User:Jah/histfilter

From Meta, a Wikimedia project coordination wiki
Jump to navigation Jump to search

Overview[edit]

Histfilter is a cgi script that displays filtered page histories.

This has only been tested under Linux and with Firefox 1.5.

Things you can filter:

  • Don't show vandal edits which have already been reverted.
  • Combine multiple successive edits by the same user.
  • Include/exclude edits by specific users or user groups.
  • section histories (show only versions that affect a given section)
  • Select some text from any version and the script shows you, in which version the text was inserted, altered or deleted.

This is a screenshot of the form. But you don't need to use the form. You can also edit your monobook.js file (like in de:Benutzer:Jah/monobook.js) so that links to the program are generated on article pages (including section history links).

There is, however, one disadvantage. Before you can use the program you must preprocess the database dump, which takes some time (currently about one day for the German Wikipedia dump).

Installation[edit]

All files are saved here as normal wiki pages. Please copy their wiki sourcecode and save the files under the same name. Check the page histories before you run any script.

/recompress (perl script that extracts the relevant information from the dump; save it anywhere and change permissions)

Suppose Apache is installed under /var/www.

Save the these files in /var/www/cgi-bin and change permissions:

and these files in /var/www/html:

Then edit recompress and histfilter. Change $datadir to a location where you have enough free disk space (currently 10GB for the German Wikipedia is enough).

Get the dump from http://dumps.wikimedia.org (the one with pages-meta-history in its file name).

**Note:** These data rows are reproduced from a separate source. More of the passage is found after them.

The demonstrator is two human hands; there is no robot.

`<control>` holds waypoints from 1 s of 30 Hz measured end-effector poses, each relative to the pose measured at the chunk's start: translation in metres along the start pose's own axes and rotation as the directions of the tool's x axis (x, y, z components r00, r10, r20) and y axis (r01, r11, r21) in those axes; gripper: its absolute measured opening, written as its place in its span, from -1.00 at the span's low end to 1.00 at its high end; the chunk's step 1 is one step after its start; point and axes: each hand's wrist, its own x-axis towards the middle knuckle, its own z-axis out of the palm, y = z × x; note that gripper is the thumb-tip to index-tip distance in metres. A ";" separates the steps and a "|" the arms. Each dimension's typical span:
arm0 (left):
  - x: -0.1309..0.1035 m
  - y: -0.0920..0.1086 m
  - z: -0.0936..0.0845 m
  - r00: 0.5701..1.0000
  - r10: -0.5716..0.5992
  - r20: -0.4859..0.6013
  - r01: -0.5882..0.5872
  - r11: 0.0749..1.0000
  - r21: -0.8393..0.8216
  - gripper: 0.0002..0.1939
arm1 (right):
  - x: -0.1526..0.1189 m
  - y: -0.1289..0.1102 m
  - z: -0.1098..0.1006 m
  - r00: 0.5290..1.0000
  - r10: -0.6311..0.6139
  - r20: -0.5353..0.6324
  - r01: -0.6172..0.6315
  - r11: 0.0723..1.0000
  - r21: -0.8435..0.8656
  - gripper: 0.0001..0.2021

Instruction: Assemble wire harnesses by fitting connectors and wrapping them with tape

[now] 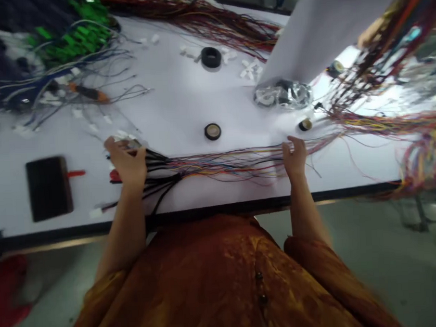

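Your left hand (128,163) and right hand (294,155) both rest on the wire bundle (225,164), which stretches between them like a low fence. Just past it, the white surface (172,112) is bare, except for a small tape roll (212,131) in the middle. Farther back sits a black ring (211,57). A shiny bag (283,94) and a little spool (305,125) block the way near your right hand. Tangled wires (393,122) fill the right side. To the left, a black pad (49,187) lies flat, well apart from your left hand. Green parts (77,39) crowd the far left corner.
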 end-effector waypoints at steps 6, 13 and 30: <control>-0.017 0.014 -0.038 0.976 0.055 -0.208 -0.094 0.979 -0.179 -0.75 | -0.020 -0.185 0.078 0.790 -0.537 0.298 0.387 0.812 0.436 -0.76; -0.071 0.015 -0.060 0.863 -0.255 0.436 0.450 0.779 -0.437 -0.77 | -0.060 -0.312 0.129 0.530 -0.516 0.673 0.593 0.793 0.140 -0.72; -0.055 0.021 -0.012 0.867 -0.102 0.488 0.465 0.520 -0.717 -0.69 | -0.083 -0.271 0.117 0.704 -0.559 0.437 0.241 0.768 0.594 -0.79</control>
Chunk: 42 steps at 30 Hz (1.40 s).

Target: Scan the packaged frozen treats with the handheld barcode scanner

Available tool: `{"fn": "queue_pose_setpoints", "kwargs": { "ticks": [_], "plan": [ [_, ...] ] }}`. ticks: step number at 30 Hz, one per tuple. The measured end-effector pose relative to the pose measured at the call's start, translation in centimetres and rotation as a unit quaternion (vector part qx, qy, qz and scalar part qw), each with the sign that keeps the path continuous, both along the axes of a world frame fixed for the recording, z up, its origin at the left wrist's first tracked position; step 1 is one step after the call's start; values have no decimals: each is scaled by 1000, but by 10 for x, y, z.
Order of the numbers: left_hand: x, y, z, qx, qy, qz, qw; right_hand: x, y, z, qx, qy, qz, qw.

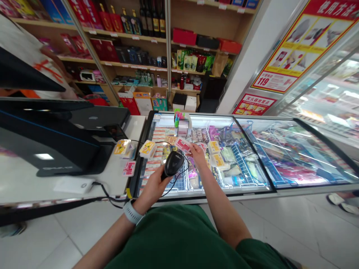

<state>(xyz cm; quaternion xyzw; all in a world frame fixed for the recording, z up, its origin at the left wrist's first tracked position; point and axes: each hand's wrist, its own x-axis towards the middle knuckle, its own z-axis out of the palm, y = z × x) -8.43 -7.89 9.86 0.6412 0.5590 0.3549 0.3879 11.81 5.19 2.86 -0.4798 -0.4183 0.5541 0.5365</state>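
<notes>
My left hand (pixel 153 187) is closed round the handle of a black barcode scanner (pixel 174 163), whose head points forward over the glass. In my right hand (pixel 198 156) is a small pack with a red and white label (pixel 182 144), pinched at its right edge just beyond the scanner. Several packs with yellow labels (pixel 215 147) lie on the freezer's glass lid right of my right hand. Another yellow-labelled pack (pixel 147 148) sits at the lid's left edge. On the counter are yellow-labelled packs (pixel 122 147) and a red-labelled pack (pixel 129 168).
A glass-topped chest freezer (pixel 252 142) stretches to the right, with packaged goods inside. Left stand a dark checkout terminal (pixel 67 138) and a white device (pixel 73 184) with a black cable. A pot of colourful items (pixel 179 118) stands at the back. A person (pixel 30 52) is at the upper left.
</notes>
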Motion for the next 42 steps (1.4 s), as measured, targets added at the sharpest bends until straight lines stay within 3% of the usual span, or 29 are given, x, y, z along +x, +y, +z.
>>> {"fn": "queue_pose_setpoints", "kwargs": {
  "ticks": [9, 35, 42],
  "plan": [
    [-18, 3, 11, 5, -7, -17, 1000, -18, -5, 8, 8, -4, 2, 1000],
    [-24, -1, 4, -5, 2, -24, 1000, -23, -22, 14, -21, 24, 2, 1000],
    [-24, -1, -4, 3, 7, -28, 1000, -20, -23, 13, -11, 25, 18, 999]
  ]
}}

If you have saved the .7z-dump and recompress in the current directory, then issue the following command (or something alike for other projects):

7z e -so dewiki-20060628-pages-meta-history.xml.7z | ./recompress de wikipedia

Several files are created in $datadir. No progress indicator is shown, but the files should grow constantly. For instance the .rev-file finally has 1406223581 bytes when dewiki-20060628-pages-meta-history.xml.7z is used, which is 1916220129 bytes long.

Usage[edit]

You can call histfilter directly: http://localhost/cgi-bin/histfilter

Or add the contents of de:Benutzer:Jah/monobook.js to your monobook.js-Page. Then next to the normal page history link, a new link "HF" appears, also next to each section edit link. If you mark some text, the link on top of the page is altered, so that the text filter is activated. To get back the normal HF link, click once or twice on the article page without selecting anything.

There are two views, the form view and the table view. You can toggle between them by clicking on the link form or table next to the page name in the first line (on green background).

The form should be self-explanatory. In the table view #S means "number of sections", and it is highlighted when the section structure changes. If you place the mouse pointer on such a highlighted field, a description of the changes pops up. ΔL means "length difference" (characters).

If you don't like the colours you can change them in the CSS file.

Technical remarks[edit]

The text filter is based on de:Wikipedia:Hauptautoren. One day for preprocessing 2GB may sound incredibly slow, but 7zip inflates the dump to approximately 200GB, so this makes an average processing speed of about 2MB per second, or 5 articles per second (plus ignoring non-article pages). Not too bad for a perl script, I think. It uses an old trick: It doesn't process the complete revision texts but only those sections that have changed.